Twórcy Wiedźmina: Monster Slayer odpowiadają, czy można dostać bana za granie przed premierą
Deweloperzy pracujący nad mobilnym Wiedźminem odpowiedzieli na pytania społeczności.
Nie jest żadną tajemnicą fakt, że wiele osób gra już w nowego Wiedźmina za sprawą pliku APK, pobieranego ze stron trzecich. To dokładnie taka sama sytuacja, jak chociażby z Wild Rift – mobilnym League of Legends od Riotu.
Gracze zastanawiają się, czy instalując plik APK są narażeni na jakieś konsekwencje. Deweloperzy na oficjalnym serwerze Discord wyjaśnili, jak to wygląda z ich perspektywy.
Wiedźmin Monster Slayer i APK
„Burniś”, jeden z użytkowników naszego serwera Discord wprost zapytał twórców, co sądzą o graniu przed premierą za pomocą pliku APK. Oficjalnie można bowiem powiedzieć, że korzystanie z APK jest w pewnym sensie piractwem – daje dostęp do czegoś, do czego dostęp ma określona ilość graczy.

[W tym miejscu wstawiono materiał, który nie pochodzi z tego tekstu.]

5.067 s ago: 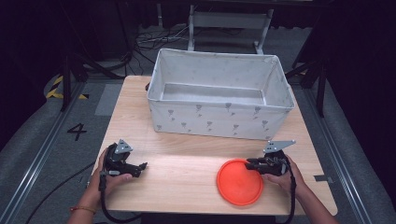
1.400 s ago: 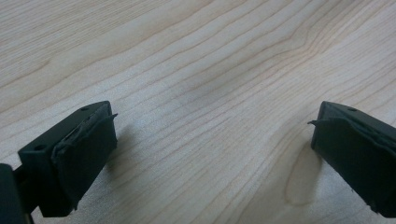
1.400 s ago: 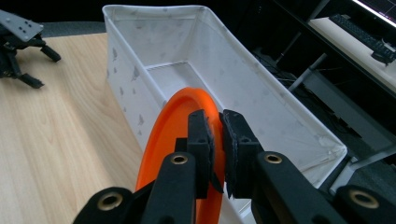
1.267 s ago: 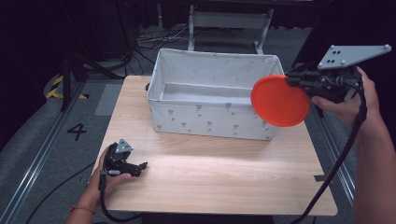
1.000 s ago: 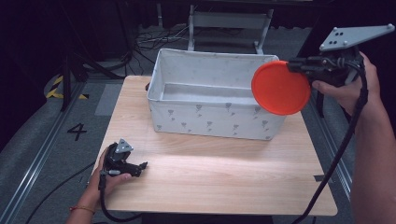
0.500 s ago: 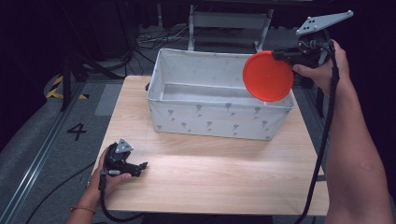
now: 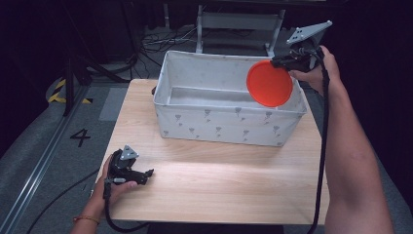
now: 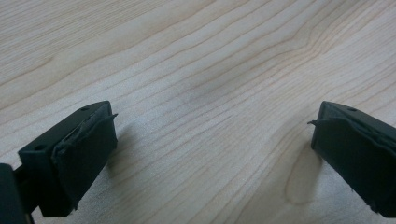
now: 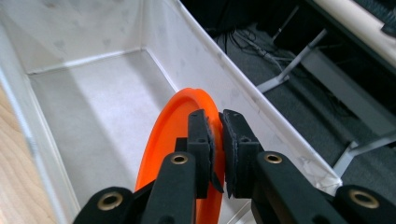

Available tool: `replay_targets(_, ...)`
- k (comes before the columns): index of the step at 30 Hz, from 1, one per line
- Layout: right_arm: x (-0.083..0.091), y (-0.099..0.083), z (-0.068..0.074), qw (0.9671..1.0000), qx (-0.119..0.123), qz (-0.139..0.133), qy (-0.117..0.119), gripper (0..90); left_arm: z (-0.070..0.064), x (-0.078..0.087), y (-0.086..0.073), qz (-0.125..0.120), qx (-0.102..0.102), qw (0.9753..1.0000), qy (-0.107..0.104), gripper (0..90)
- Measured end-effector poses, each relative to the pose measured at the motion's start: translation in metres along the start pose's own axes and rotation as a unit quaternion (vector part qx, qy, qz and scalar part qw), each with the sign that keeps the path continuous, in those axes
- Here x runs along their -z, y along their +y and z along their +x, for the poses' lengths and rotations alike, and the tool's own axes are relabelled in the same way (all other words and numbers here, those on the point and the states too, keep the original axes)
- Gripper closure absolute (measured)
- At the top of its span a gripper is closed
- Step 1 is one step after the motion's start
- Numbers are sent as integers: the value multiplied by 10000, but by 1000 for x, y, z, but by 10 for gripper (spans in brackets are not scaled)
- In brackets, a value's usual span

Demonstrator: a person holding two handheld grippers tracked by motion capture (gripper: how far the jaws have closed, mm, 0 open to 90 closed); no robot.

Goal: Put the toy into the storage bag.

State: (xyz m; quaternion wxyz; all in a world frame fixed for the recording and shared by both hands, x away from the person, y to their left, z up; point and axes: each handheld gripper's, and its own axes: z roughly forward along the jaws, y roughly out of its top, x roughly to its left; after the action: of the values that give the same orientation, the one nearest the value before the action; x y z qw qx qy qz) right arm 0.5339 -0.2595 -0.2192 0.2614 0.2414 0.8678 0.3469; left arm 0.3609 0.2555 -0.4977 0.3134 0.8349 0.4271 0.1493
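Right hand-held gripper (image 9: 215,140) pinches the orange plate (image 7: 269,83) by its rim, edge-down over the bin (image 7: 229,122), probably to drop it in; left hand-held gripper (image 8: 210,149) sits spread apart on the surface (image 7: 219,180).

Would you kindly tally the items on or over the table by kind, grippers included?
Orange plate: 1
White bin: 1
Grippers: 2, the left gripper and the right gripper
Total: 4
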Motion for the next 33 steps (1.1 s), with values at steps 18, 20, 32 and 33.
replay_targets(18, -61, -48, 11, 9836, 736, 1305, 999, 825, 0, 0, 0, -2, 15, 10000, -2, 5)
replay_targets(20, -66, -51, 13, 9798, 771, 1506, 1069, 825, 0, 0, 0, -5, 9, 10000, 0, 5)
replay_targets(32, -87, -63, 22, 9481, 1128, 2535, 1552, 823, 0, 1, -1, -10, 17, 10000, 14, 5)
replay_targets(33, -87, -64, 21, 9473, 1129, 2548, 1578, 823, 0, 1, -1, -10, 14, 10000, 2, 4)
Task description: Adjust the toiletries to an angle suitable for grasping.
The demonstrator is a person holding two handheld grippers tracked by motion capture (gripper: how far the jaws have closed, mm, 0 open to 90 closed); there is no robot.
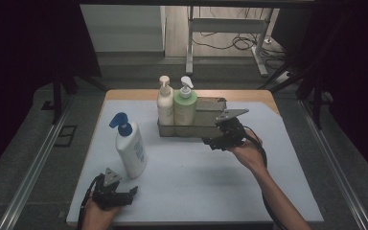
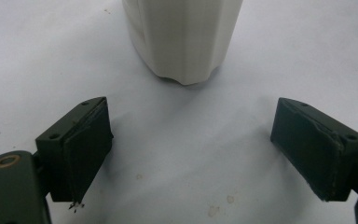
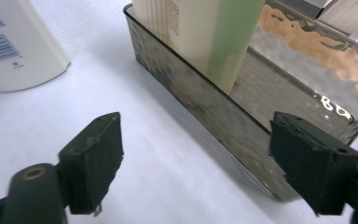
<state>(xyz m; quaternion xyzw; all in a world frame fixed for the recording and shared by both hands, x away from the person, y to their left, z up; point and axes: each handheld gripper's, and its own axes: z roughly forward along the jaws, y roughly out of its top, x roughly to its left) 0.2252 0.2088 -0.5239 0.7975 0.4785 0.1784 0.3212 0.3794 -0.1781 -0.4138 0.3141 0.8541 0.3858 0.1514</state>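
White table (image 1: pixel 196 182), lotion bottle (image 2: pixel 182 37) just beyond spread left fingers (image 2: pixel 86 149)

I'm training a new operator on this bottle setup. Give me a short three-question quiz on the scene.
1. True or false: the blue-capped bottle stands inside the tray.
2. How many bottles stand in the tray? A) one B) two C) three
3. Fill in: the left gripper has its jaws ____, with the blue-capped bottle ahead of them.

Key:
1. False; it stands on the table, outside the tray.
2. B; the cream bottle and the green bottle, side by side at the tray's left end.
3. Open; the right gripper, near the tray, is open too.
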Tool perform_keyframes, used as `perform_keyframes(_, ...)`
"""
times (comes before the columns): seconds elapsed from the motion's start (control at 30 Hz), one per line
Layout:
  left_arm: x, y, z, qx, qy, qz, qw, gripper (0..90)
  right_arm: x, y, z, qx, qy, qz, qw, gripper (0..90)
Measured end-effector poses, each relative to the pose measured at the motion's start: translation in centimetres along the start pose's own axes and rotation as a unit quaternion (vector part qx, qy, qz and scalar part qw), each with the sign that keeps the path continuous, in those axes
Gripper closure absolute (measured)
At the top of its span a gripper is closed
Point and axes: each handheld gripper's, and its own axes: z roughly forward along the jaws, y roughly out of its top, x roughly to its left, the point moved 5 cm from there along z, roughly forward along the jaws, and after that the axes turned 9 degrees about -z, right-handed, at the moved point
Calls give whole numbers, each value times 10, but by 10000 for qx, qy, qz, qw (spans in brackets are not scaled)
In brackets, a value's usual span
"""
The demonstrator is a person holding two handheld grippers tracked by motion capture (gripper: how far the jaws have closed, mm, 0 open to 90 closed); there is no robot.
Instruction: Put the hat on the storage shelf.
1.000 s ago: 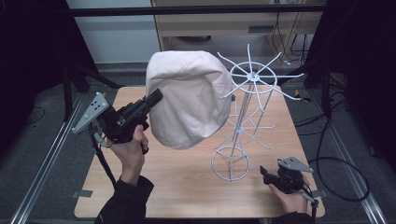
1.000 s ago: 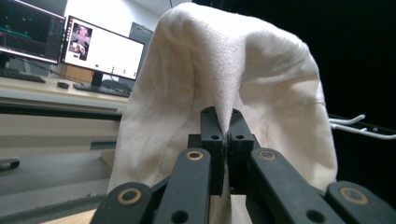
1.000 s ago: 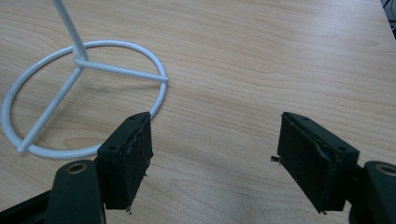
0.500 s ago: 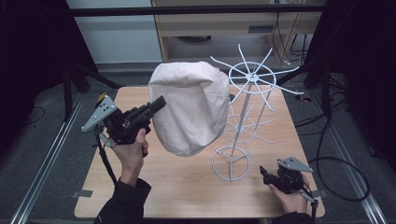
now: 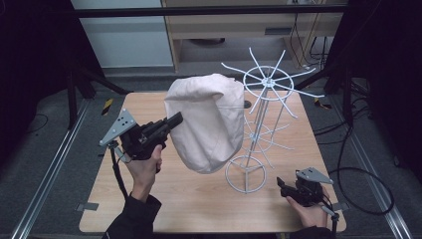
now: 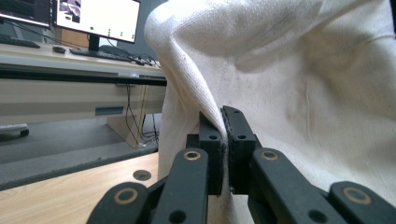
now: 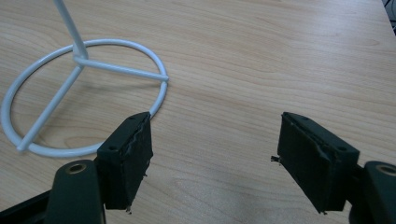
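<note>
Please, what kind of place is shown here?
Probably a lab or workshop for recording: a wooden table among dark frames, a desk with a monitor behind, and cables on the floor.

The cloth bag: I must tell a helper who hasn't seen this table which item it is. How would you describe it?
Find the wooden table, then the white wire rack on its right half. The cloth bag hangs left of it, held off the table by the left tool: the one soft, cream, bulging thing beside thin wire.

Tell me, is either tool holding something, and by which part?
The left gripper pinches the cream cloth bag by a fold at its side; the right gripper is open, empty.
</note>
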Motion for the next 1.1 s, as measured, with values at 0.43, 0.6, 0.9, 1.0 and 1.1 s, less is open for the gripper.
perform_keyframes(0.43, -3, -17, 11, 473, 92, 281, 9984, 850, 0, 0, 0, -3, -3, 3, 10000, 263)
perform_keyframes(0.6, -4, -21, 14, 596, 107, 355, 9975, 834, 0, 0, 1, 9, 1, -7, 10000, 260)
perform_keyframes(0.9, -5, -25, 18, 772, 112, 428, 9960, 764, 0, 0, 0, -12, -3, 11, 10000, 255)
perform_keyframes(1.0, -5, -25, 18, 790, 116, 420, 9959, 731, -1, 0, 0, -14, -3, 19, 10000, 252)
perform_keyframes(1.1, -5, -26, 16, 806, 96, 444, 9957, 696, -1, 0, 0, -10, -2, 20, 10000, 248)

Okazuje się, że Spokko, wydawca gry, nie ma żadnych problemów z tego typu plikami, nie ma na ten moment planów banowania graczy. Czyli mamy tutaj dokładnie taką samą sytuację, jak z większością gier, w jakie dało się grać wcześniej – twórcy nie mają nic przeciwko, dopóki nie robicie nic złego z samym plikiem czy grą.